Awesome
Content ExtRactor and MINEr
CERMINE is a Java library and a web service (cermine.ceon.pl) for extracting metadata and content from PDF files containing academic publications. CERMINE is written in Java at Centre for Open Science at Interdisciplinary Centre for Mathematical and Computational Modelling, University of Warsaw.
The code is licensed under GNU Affero General Public License version 3.
How to cite CERMINE:
Dominika Tkaczyk, Pawel Szostek, Mateusz Fedoryszak, Piotr Jan Dendek and Lukasz Bolikowski.
CERMINE: automatic extraction of structured metadata from scientific literature.
In International Journal on Document Analysis and Recognition (IJDAR), 2015,
vol. 18, no. 4, pp. 317-335, doi: 10.1007/s10032-015-0249-8.
DOI of CERMINE release 1.13:
Using CERMINE
CERMINE can be used for:
- extracting metadata, full text and parsed references from a PDF file,
- extracting metadata from reference strings,
- extracting metadata from affiliation strings.
In all tasks the default output format is NLM JATS.
There are three way of using CERMINE, depending on the user's needs:
- standalone application -- use this, if you need to process larger amounts of data locally on your laptop or server
- Maven dependency -- allows to use CERMINE's API in your own Java/Scala code
- web application -- for demonstration purposes and only small amounts (less than 50 files) of data
Refer to one of the sections below for details.
Standalone application
The easiest way to process files on a laptop/server is using CERMINE as a standalone application. All you will need is a single JAR file containing all the tools, external libraries and learned models. The latest release can be downloaded from the repository (look for a file called cermine-impl-<VERSION>-jar-with-dependencies.jar
). The current version is 1.13.
Processing PDF documents
The basic command for processing PDF files is the following:
$ java -cp cermine-impl-<VERSION>-jar-with-dependencies.jar pl.edu.icm.cermine.ContentExtractor -path path/to/directory/with/pdfs/
Additional argument -outputs can be used to specify the types of the outputs.

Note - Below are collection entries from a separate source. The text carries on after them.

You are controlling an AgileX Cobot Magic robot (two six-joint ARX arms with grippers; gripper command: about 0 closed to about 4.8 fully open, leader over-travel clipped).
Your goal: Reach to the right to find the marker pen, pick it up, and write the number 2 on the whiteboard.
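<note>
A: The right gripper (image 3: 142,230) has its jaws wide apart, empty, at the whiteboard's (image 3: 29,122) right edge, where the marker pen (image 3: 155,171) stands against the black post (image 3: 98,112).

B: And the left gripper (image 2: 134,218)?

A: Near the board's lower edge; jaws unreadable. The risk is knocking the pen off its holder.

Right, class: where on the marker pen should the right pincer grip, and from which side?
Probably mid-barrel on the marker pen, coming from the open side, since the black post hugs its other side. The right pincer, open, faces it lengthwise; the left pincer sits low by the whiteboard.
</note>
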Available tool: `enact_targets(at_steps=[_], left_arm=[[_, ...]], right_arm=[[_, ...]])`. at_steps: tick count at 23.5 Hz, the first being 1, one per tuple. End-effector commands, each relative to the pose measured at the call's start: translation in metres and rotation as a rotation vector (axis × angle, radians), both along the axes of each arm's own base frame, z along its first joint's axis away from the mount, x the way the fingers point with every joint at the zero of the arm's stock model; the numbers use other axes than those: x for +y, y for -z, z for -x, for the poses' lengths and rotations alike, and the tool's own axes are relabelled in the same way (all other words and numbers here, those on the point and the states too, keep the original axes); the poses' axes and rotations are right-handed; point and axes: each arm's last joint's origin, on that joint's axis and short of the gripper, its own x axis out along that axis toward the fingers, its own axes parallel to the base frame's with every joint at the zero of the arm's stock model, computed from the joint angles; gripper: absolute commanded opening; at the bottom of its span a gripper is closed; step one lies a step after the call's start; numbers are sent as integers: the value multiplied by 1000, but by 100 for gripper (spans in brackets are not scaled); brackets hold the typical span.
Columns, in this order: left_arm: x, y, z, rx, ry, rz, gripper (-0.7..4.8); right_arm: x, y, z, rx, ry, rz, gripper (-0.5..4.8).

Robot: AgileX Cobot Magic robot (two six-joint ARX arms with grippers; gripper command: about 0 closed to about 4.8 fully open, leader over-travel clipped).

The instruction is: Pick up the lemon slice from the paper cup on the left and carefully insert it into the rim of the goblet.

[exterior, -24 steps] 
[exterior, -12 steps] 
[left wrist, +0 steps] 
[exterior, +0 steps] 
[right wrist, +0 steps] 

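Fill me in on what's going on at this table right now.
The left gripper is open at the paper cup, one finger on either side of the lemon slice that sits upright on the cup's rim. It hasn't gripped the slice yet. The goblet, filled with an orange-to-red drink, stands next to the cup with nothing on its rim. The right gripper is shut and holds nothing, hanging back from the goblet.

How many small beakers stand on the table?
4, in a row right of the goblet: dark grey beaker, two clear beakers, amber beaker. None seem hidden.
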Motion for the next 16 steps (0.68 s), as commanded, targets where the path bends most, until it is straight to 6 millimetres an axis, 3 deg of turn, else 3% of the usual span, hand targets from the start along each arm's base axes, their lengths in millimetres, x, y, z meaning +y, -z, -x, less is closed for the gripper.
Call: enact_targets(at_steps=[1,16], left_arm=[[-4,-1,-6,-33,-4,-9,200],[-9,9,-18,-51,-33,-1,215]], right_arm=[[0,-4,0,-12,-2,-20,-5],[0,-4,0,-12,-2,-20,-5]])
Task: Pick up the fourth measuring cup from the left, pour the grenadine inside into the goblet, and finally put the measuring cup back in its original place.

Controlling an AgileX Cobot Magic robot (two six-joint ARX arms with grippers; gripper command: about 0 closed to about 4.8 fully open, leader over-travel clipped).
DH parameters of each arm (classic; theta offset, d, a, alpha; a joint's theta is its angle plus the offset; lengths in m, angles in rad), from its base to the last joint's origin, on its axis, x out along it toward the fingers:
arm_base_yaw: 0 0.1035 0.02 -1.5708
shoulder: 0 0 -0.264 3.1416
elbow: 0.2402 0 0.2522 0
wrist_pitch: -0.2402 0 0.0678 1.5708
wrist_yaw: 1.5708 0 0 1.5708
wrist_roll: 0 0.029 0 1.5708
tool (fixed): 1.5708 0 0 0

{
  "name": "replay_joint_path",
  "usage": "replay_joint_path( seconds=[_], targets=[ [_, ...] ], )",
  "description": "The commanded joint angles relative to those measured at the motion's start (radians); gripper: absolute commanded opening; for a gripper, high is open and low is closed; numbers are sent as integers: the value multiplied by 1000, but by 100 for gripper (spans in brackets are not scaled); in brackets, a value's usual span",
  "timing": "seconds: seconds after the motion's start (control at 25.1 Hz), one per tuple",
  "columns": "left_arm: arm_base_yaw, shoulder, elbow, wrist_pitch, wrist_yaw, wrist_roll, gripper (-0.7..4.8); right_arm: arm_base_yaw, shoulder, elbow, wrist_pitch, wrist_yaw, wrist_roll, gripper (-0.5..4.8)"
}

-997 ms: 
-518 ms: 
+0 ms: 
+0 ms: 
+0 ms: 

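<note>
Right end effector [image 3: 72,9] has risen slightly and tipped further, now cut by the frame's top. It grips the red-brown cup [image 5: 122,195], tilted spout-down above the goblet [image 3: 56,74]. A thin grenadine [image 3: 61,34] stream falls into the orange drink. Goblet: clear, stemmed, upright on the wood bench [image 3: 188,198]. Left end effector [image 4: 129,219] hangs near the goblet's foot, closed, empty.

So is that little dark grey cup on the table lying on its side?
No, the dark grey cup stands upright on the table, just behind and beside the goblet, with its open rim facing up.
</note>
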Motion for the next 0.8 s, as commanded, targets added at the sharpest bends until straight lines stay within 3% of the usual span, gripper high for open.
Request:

The value should be a comma-separated list of one or more of the following:
- jats - document metadata and content in NLM JATS format
- text - raw document text with the reading order preserved
- zones - text zones of the documents labeled with functional classes
- trueviz - geometric structure of the document in TrueViz format
- images - images from the document
- bibtex - references in BibTeX format
Processing references
To extract metadata from a reference string use the following:
$ java -cp cermine-impl-<VERSION-jar-with-dependencies.jar pl.edu.icm.cermine.bibref.CRFBibReferenceParser -reference "the text of the reference"
Processing affiliations
To extract metadata from an affiliation string use:
$ java -cp cermine-impl-<VERSION>-jar-with-dependencies.jar pl.edu.icm.cermine.metadata.affiliation.CRFAffiliationParser -affiliation "the text of the affiliation"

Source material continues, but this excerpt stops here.